Task prompt => The lines to copy are those with "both" in them. Pull each one from the entries below.

[Data entries]
Start of Block
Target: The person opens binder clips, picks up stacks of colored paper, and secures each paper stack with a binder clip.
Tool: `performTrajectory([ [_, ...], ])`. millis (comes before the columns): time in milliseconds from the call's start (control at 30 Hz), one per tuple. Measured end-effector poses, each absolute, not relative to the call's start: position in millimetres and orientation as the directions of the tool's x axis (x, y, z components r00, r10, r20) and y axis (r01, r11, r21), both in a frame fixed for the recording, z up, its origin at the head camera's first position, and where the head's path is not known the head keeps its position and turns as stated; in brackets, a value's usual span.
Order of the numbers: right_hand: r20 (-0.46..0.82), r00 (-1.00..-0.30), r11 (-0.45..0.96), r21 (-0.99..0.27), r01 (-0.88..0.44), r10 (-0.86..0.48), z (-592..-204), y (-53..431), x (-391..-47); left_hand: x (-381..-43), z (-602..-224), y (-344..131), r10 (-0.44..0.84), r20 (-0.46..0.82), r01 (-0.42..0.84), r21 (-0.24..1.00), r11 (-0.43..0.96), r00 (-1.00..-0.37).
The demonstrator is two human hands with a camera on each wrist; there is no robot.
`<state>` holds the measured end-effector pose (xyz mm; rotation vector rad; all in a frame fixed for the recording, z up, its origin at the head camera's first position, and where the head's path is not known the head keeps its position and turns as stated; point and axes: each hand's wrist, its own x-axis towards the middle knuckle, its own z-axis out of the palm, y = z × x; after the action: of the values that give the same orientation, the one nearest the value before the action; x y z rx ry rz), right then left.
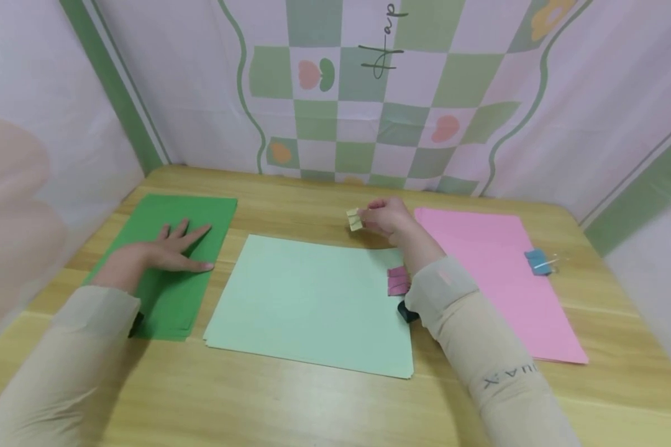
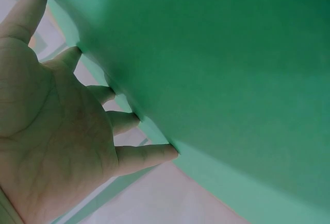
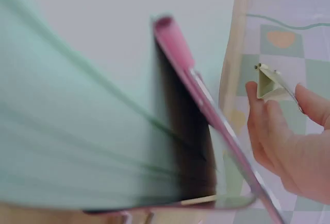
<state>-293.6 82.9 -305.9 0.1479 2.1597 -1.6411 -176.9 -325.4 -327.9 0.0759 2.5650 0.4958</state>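
My left hand (image 1: 164, 251) lies spread over a stack of green paper (image 1: 173, 310), fingertips pressing on the sheets. In the left wrist view the left palm (image 2: 56, 110) is lifted off the green surface (image 2: 221, 80), with the tips touching it. Beyond the far edge of the pale mint paper (image 1: 307, 304), my right hand (image 1: 388, 217) pinches a pale yellow binder clip (image 1: 354, 220) between thumb and fingers. The right wrist view shows this yellow clip (image 3: 278, 91) with its wire handle by the thumb. A pink binder clip (image 1: 398, 281) grips the mint stack's right edge.
A stack of pink paper (image 1: 497, 273) lies on the right, with a blue binder clip (image 1: 538, 262) on its right edge. The wooden table (image 1: 291, 410) backs onto a checked fabric curtain (image 1: 363, 112). A small black object (image 1: 407, 311) sits beside the right sleeve.
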Motion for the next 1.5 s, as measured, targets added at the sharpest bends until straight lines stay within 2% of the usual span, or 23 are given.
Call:
performTrajectory([
  [267,-0.372,-0.905,0.054,-0.928,0.369,-0.206,-302.0,87.1,-280.8,-175.0,-324.9,-323.6,0.154,-0.481,-0.034,0.359,0.933,-0.863],
  [367,-0.363,-0.892,-0.014,-0.925,0.38,-0.27,-298.7,90.1,-274.8,-175.3,-326.1,-324.2,0.154,-0.479,-0.034,0.361,0.932,-0.864],
  [533,-0.336,-0.866,0.021,-0.935,0.354,-0.369,-296.2,96.9,-265.1,-176.7,-328.0,-325.6,0.156,-0.476,-0.027,0.355,0.934,-0.865],
  [967,-0.258,-0.852,0.114,-0.966,0.231,-0.455,-296.9,111.6,-250.4,-174.6,-324.7,-322.9,0.155,-0.489,-0.03,0.349,0.937,-0.859],
  [1500,-0.22,-0.86,-0.007,-0.968,0.251,-0.461,-296.9,129.7,-243.0,-175.4,-327.3,-322.1,0.15,-0.488,-0.035,0.349,0.936,-0.86],
])
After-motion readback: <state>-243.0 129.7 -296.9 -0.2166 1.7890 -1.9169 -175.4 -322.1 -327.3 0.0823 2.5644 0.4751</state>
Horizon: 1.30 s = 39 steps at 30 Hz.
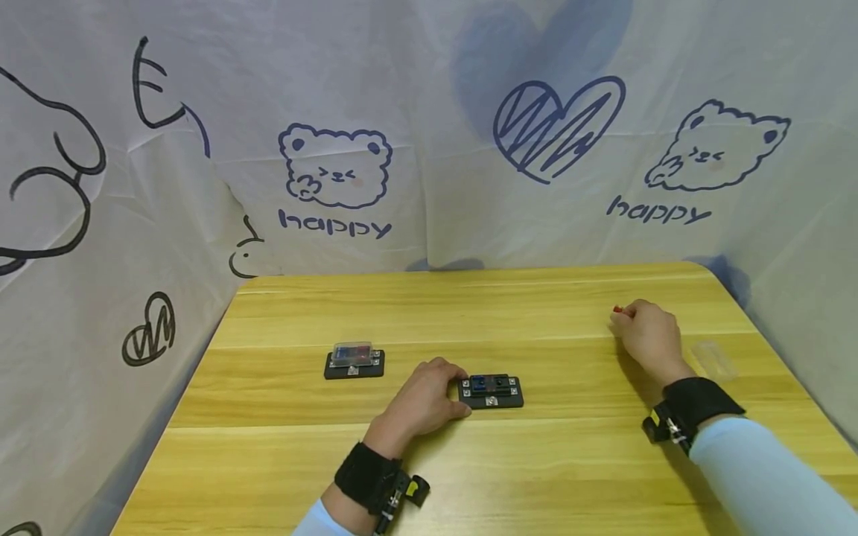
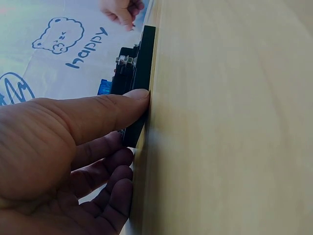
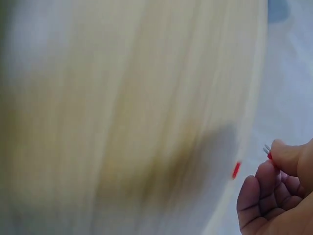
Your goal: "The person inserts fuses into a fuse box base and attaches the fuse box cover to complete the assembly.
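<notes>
With thumb and fingers my left hand [image 1: 425, 398] grips the left end of a black fuse block [image 1: 492, 400], which sits on the wooden table. A blue fuse [image 2: 104, 87] stands in that block in the left wrist view. Out to the right, my right hand [image 1: 649, 335] is raised over the table. Its thumb and forefinger pinch a small red blade fuse [image 3: 269, 154], metal prongs showing past the fingertips. A second red fuse [image 3: 236, 170] lies on the table near this hand.
Left of my left hand is another fuse block [image 1: 338, 374] under a clear cover [image 1: 352, 353], with red and blue fuses inside. A loose transparent cover [image 1: 714, 359] lies beside my right wrist. White cloth with drawings [image 1: 429, 171] hangs behind the table [image 1: 268, 447].
</notes>
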Each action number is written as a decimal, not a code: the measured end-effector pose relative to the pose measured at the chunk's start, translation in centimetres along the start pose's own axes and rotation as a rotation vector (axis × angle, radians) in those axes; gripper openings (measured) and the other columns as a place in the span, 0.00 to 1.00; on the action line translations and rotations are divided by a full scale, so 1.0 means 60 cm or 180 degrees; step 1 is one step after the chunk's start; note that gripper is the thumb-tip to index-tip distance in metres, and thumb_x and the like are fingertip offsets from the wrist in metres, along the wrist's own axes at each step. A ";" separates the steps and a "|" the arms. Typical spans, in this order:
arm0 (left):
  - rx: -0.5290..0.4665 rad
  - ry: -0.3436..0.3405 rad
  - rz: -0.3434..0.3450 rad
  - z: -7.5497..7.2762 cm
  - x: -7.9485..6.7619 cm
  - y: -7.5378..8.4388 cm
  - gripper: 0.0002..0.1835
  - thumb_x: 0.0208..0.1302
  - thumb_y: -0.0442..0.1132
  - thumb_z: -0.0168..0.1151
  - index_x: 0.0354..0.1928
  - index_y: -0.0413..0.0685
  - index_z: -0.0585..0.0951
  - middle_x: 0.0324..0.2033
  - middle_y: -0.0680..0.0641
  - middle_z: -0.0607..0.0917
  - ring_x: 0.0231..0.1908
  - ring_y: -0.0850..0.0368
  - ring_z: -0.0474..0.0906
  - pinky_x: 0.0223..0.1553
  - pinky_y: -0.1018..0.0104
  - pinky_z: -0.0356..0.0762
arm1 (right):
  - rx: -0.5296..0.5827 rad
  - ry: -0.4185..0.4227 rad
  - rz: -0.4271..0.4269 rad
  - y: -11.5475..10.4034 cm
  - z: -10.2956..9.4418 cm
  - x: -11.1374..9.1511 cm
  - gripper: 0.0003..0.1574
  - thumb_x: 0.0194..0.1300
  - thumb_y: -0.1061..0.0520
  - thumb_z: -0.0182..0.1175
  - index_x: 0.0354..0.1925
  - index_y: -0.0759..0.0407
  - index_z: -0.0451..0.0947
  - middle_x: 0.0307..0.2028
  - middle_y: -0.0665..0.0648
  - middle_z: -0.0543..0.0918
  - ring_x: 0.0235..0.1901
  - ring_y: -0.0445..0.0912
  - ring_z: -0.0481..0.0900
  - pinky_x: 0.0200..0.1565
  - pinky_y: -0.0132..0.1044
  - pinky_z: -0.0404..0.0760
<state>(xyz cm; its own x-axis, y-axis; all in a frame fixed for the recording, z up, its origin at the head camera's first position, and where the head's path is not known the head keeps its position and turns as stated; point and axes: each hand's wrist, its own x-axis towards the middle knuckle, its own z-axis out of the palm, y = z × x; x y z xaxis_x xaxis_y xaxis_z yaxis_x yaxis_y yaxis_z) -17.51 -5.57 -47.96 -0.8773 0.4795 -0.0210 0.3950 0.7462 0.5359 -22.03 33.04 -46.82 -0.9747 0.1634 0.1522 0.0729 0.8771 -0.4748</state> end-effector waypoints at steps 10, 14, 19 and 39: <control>0.0020 0.0000 0.0010 0.001 0.001 0.000 0.29 0.52 0.51 0.72 0.56 0.51 0.79 0.53 0.49 0.79 0.55 0.49 0.71 0.59 0.55 0.69 | 0.0207 0.0034 -0.0641 -0.087 0.024 -0.033 0.13 0.72 0.54 0.53 0.42 0.60 0.81 0.32 0.60 0.84 0.24 0.49 0.75 0.28 0.44 0.71; 0.0021 0.0005 0.0013 0.001 0.001 0.000 0.29 0.52 0.51 0.72 0.56 0.51 0.79 0.53 0.49 0.79 0.55 0.49 0.71 0.58 0.55 0.70 | 0.0282 -0.0013 -0.0786 -0.123 0.039 -0.052 0.11 0.70 0.55 0.56 0.42 0.59 0.82 0.35 0.60 0.86 0.29 0.49 0.78 0.31 0.45 0.75; -0.0010 0.0008 0.0005 0.001 0.000 0.000 0.29 0.51 0.50 0.73 0.56 0.51 0.79 0.53 0.49 0.79 0.54 0.49 0.72 0.58 0.55 0.70 | 0.0365 -0.0084 -0.0970 -0.158 0.055 -0.075 0.09 0.68 0.55 0.59 0.40 0.57 0.83 0.35 0.58 0.86 0.27 0.46 0.76 0.30 0.42 0.74; 0.0026 0.0004 0.0015 0.001 0.001 -0.001 0.28 0.52 0.51 0.73 0.55 0.51 0.79 0.51 0.49 0.79 0.53 0.50 0.72 0.57 0.55 0.71 | 0.0352 -0.0270 -0.1523 -0.210 0.094 -0.123 0.06 0.67 0.54 0.60 0.38 0.50 0.84 0.35 0.50 0.84 0.36 0.44 0.80 0.37 0.44 0.80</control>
<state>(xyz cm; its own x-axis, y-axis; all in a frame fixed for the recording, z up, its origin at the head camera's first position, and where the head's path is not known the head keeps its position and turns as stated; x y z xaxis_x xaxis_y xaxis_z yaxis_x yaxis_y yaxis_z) -17.59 -5.57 -48.03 -0.8758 0.4824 -0.0175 0.4013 0.7478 0.5290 -16.95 18.23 -46.86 -0.9076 -0.2869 0.3066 -0.4050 0.7909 -0.4588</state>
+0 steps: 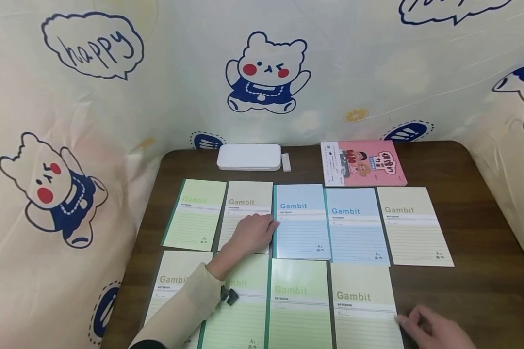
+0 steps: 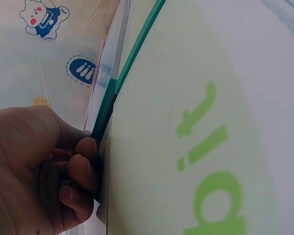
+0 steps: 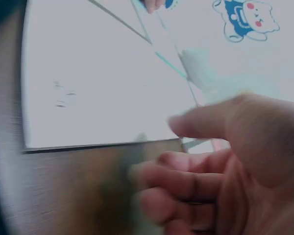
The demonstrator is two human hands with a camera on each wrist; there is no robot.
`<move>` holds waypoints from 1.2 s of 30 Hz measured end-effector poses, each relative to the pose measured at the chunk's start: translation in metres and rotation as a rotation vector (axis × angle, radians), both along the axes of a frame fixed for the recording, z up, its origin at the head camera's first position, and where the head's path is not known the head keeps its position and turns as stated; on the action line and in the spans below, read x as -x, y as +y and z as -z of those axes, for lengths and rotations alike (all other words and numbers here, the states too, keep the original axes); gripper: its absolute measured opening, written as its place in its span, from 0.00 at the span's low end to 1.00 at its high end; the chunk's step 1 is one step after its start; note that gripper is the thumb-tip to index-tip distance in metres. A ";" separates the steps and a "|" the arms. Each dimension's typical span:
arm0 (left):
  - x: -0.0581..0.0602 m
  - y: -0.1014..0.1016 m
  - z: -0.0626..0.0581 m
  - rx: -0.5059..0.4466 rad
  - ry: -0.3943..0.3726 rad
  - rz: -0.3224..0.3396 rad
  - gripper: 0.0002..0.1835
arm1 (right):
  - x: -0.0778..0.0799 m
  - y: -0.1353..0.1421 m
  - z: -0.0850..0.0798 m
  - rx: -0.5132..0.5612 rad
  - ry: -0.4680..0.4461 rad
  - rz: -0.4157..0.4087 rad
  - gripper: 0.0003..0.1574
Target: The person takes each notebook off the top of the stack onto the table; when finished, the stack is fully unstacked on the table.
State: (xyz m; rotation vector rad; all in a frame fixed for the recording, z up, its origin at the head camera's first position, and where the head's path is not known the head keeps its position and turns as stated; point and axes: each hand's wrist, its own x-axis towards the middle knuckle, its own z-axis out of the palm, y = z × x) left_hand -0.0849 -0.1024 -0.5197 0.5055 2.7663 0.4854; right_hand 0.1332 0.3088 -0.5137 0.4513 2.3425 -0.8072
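Note:
My left hand [image 1: 254,231] reaches over a beige notebook [image 1: 249,191] in the back row. Its fingertips are right at the teal spine of the blue notebook [image 1: 303,242] beside it. In the left wrist view the left hand's fingers [image 2: 81,169] are loosely bent by that spine's end. Low on the right, my right hand [image 1: 436,329] has its thumb tip at the right edge of a beige front-row notebook [image 1: 364,281]. The right wrist view, partly blurred, shows thumb and bent fingers apart, with nothing between them.
Several green, beige and blue notebooks lie in two rows on the brown table [image 1: 471,300]. Behind them are a white case [image 1: 249,157], a small white block [image 1: 286,163] and a pink book [image 1: 362,165]. Printed cloth [image 1: 179,87] hangs around the table.

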 end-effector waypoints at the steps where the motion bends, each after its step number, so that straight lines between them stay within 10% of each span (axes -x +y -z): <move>1: 0.000 0.000 -0.001 0.001 -0.002 0.001 0.18 | 0.009 -0.001 -0.007 -0.005 0.027 0.000 0.19; 12: 0.005 0.009 -0.001 0.004 -0.018 0.051 0.17 | 0.101 -0.054 -0.022 0.122 0.585 -0.132 0.06; 24: 0.002 0.007 -0.004 -0.007 -0.018 0.074 0.15 | 0.142 -0.099 -0.008 0.167 0.554 -0.190 0.14; 29: 0.004 0.001 0.018 -0.067 -0.015 0.038 0.15 | 0.145 -0.108 -0.009 0.191 0.497 -0.160 0.16; 36: 0.003 -0.002 0.003 -0.115 -0.024 0.039 0.15 | 0.145 -0.111 -0.015 0.220 0.475 -0.133 0.20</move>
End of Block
Result =>
Tool: `performTrajectory([ [_, ...], ])`. millis (comes before the columns): time in milliseconds from the call's start (control at 30 Hz), one per tuple. Measured end-effector poses, each absolute, not relative to the call's start: position in millimetres and orientation as the directions of the tool's x axis (x, y, z components r00, r10, r20) and y axis (r01, r11, r21), both in a frame fixed for the recording, z up, its origin at the head camera's first position, and where the head's path is not known the head keeps its position and turns as stated; in brackets, a value's usual span.
`<move>` holds waypoints from 1.2 s of 30 Hz measured end-effector poses, each relative to the pose measured at the chunk's start: translation in metres and rotation as a rotation vector (axis × angle, radians), both along the axes of a frame fixed for the recording, z up, its origin at the head camera's first position, and where the head's path is not known the head keeps its position and turns as stated; on the action line and in the spans below, read x as -x, y as +y and z as -z of those axes, for lengths and rotations alike (all other words and numbers here, the states too, keep the original axes); gripper: its absolute measured opening, written as its place in its span, from 0.00 at the span's low end to 1.00 at its high end; the chunk's step 1 is one step after its start; note that gripper is the thumb-tip to index-tip distance in metres. A ";" separates the steps and a "|" the arms. Each dimension's typical span:

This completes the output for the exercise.